Your instructions:
Your answer must match the records word for word and contain no pictures.

The input:
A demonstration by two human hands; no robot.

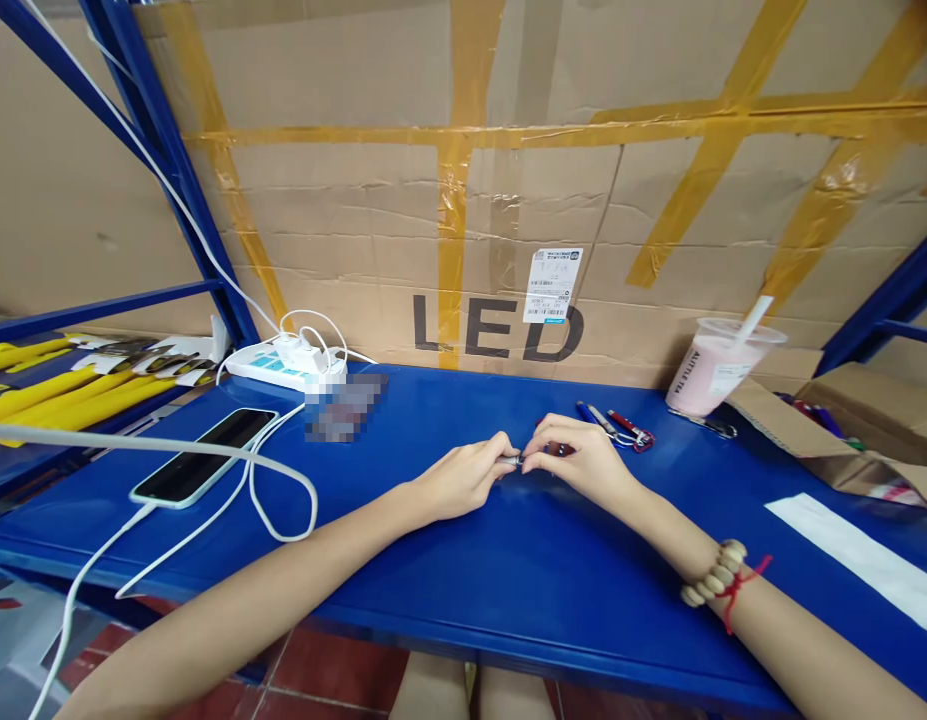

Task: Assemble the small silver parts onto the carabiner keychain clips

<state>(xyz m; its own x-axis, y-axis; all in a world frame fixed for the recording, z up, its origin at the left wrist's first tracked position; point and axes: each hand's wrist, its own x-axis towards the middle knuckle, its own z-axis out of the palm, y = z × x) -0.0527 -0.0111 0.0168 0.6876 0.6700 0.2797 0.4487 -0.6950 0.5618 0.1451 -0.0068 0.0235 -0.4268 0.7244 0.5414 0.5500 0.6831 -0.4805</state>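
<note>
Both of my hands meet over the middle of the blue table (pixel 433 590). My left hand (pixel 463 480) pinches one end of a small, dark metallic piece (pixel 518 461) between thumb and fingertips. From the other side, the fingertips of my right hand (pixel 583 460) close on the same piece. Fingers cover most of it, so its kind cannot be made out. A dark reddish object (pixel 559 450) shows partly through the gap under my right fingers; whether it joins the piece is unclear. Just beyond my right hand lie several slim blue, silver and red items with rings (pixel 617 425).
A plugged-in white power strip (pixel 283 370) and a charging phone (pixel 204 458) with looping white cables are on the left. At the right stand a pink drink cup (pixel 718 370) and an open cardboard box (pixel 845 430), near a white paper strip (pixel 860 560). A large carton (pixel 343 230) backs the table.
</note>
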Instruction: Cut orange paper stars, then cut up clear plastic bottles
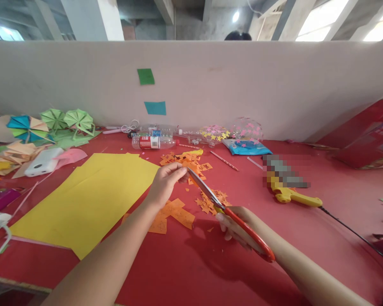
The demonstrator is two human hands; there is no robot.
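right hand (236, 232) holds scissors (234, 216) (red-handled) above table (166, 272)

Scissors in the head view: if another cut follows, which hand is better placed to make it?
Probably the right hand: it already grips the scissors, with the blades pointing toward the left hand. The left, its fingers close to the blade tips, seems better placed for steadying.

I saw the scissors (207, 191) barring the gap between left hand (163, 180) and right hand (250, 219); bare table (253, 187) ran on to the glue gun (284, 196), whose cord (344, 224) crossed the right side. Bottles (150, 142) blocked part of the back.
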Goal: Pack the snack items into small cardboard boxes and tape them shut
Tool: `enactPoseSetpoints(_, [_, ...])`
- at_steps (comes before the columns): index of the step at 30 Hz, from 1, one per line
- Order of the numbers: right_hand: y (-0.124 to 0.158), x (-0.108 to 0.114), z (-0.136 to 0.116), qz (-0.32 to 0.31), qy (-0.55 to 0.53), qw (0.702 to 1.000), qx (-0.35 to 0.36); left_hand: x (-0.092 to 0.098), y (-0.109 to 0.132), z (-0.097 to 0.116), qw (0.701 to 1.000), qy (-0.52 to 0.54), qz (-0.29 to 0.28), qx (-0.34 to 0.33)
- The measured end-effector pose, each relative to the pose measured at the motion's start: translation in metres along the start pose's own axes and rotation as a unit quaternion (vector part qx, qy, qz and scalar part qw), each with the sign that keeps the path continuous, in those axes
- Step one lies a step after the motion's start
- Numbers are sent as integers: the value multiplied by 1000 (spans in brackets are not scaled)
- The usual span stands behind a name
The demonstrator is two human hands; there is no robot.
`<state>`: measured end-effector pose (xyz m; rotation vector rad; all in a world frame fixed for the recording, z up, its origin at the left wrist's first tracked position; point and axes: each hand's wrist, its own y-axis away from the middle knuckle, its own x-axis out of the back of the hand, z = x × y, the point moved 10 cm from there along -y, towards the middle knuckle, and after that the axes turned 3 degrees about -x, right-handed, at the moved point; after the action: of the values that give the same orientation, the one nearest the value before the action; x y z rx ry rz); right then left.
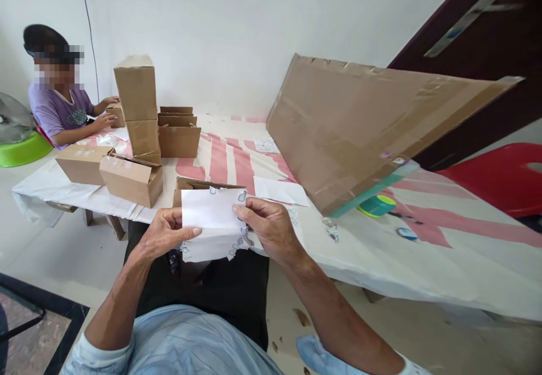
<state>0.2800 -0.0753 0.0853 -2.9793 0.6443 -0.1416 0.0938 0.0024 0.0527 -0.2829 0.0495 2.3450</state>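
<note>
Together, left hand (165, 234) and right hand (271, 225) pinch creased, ragged-edged white paper (208, 210).

The left hand (163, 234) grips the white paper (209, 208) at its left edge, thumb laid flat across the front and pointing right, fingers (173, 217) bent behind. The right hand (273, 228) pinches the paper's right edge, thumb tip on the front, higher than the left thumb, its index finger curled. Both bare forearms slant in toward the paper from below, the left forearm (116, 301) from its left, the right forearm (342, 315) from its right, reaching farther out sideways.
</note>
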Motion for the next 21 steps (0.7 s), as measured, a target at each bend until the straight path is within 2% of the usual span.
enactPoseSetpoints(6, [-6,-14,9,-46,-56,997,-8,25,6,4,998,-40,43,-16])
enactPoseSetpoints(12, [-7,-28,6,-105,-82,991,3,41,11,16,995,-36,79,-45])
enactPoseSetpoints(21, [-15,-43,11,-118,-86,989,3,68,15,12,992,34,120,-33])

Task output:
A demonstration by two human hands; no robot.


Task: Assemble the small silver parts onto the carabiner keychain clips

<state>(xyz m; its own x-axis, y-axis; all in a world frame fixed for the recording, z up, its origin at the left wrist's first tracked position; point and axes: each hand's wrist, its own x-axis towards the middle knuckle, its own z-axis out of the palm, y = z × x) -0.0527 -0.0111 0.0168 0.6876 0.6700 0.2797 0.4487 -0.6950 0.5618 0.1451 -0.0068 0.0235 -0.4268 0.7244 0.5414 0.5500 0.6831 -0.4805</state>
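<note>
Both of my hands meet over the middle of the blue table (pixel 433 590). My left hand (pixel 463 480) pinches one end of a small, dark metallic piece (pixel 518 461) between thumb and fingertips. From the other side, the fingertips of my right hand (pixel 583 460) close on the same piece. Fingers cover most of it, so its kind cannot be made out. A dark reddish object (pixel 559 450) shows partly through the gap under my right fingers; whether it joins the piece is unclear. Just beyond my right hand lie several slim blue, silver and red items with rings (pixel 617 425).
A plugged-in white power strip (pixel 283 370) and a charging phone (pixel 204 458) with looping white cables are on the left. At the right stand a pink drink cup (pixel 718 370) and an open cardboard box (pixel 845 430), near a white paper strip (pixel 860 560). A large carton (pixel 343 230) backs the table.
</note>
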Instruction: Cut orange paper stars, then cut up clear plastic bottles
The demonstrator is two human hands; there is no robot.
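right hand (236, 232) holds scissors (234, 216) (red-handled) above table (166, 272)

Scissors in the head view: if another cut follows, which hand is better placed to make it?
Probably the right hand: it already grips the scissors, with the blades pointing toward the left hand. The left, its fingers close to the blade tips, seems better placed for steadying.

I saw the scissors (207, 191) barring the gap between left hand (163, 180) and right hand (250, 219); bare table (253, 187) ran on to the glue gun (284, 196), whose cord (344, 224) crossed the right side. Bottles (150, 142) blocked part of the back.
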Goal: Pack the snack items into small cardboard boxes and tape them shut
Tool: `enactPoseSetpoints(_, [_, ...])`
- at_steps (comes before the columns): index of the step at 30 Hz, from 1, one per line
- Order of the numbers: right_hand: y (-0.124 to 0.158), x (-0.108 to 0.114), z (-0.136 to 0.116), qz (-0.32 to 0.31), qy (-0.55 to 0.53), qw (0.702 to 1.000), qx (-0.35 to 0.36); left_hand: x (-0.092 to 0.098), y (-0.109 to 0.132), z (-0.097 to 0.116), qw (0.701 to 1.000), qy (-0.52 to 0.54), qz (-0.29 to 0.28), qx (-0.34 to 0.33)
- The measured end-effector pose, each relative to the pose measured at the motion's start: translation in metres along the start pose's own axes and rotation as a unit quaternion (vector part qx, qy, qz and scalar part qw), each with the sign that keeps the path continuous, in those axes
- Step one lies a step after the motion's start
- Numbers are sent as integers: the value multiplied by 1000 (spans in brackets are not scaled)
- The usual span stands behind a name
The demonstrator is two human hands; there is no robot.
`<state>`: measured end-effector pose (xyz m; rotation vector rad; all in a world frame fixed for the recording, z up, its origin at the left wrist's first tracked position; point and axes: each hand's wrist, its own y-axis away from the middle knuckle, its own x-axis out of the back of the hand, z = x × y, the point moved 10 cm from there along -y, towards the middle knuckle, and after that the axes turned 3 degrees about -x, right-handed, at the moved point; after the action: of the values that give the same orientation, the one nearest the value before the action; x y z rx ry rz); right then left.
<state>0.2800 -0.0753 0.0853 -2.9793 0.6443 -0.1416 0.0938 0.0024 0.0527 -0.2829 0.0495 2.3450</state>
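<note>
Together, left hand (165, 234) and right hand (271, 225) pinch creased, ragged-edged white paper (208, 210).

The left hand (163, 234) grips the white paper (209, 208) at its left edge, thumb laid flat across the front and pointing right, fingers (173, 217) bent behind. The right hand (273, 228) pinches the paper's right edge, thumb tip on the front, higher than the left thumb, its index finger curled. Both bare forearms slant in toward the paper from below, the left forearm (116, 301) from its left, the right forearm (342, 315) from its right, reaching farther out sideways.
</note>
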Motion for the next 21 steps (0.7 s), as measured, a target at each bend until the straight path is within 2% of the usual span.
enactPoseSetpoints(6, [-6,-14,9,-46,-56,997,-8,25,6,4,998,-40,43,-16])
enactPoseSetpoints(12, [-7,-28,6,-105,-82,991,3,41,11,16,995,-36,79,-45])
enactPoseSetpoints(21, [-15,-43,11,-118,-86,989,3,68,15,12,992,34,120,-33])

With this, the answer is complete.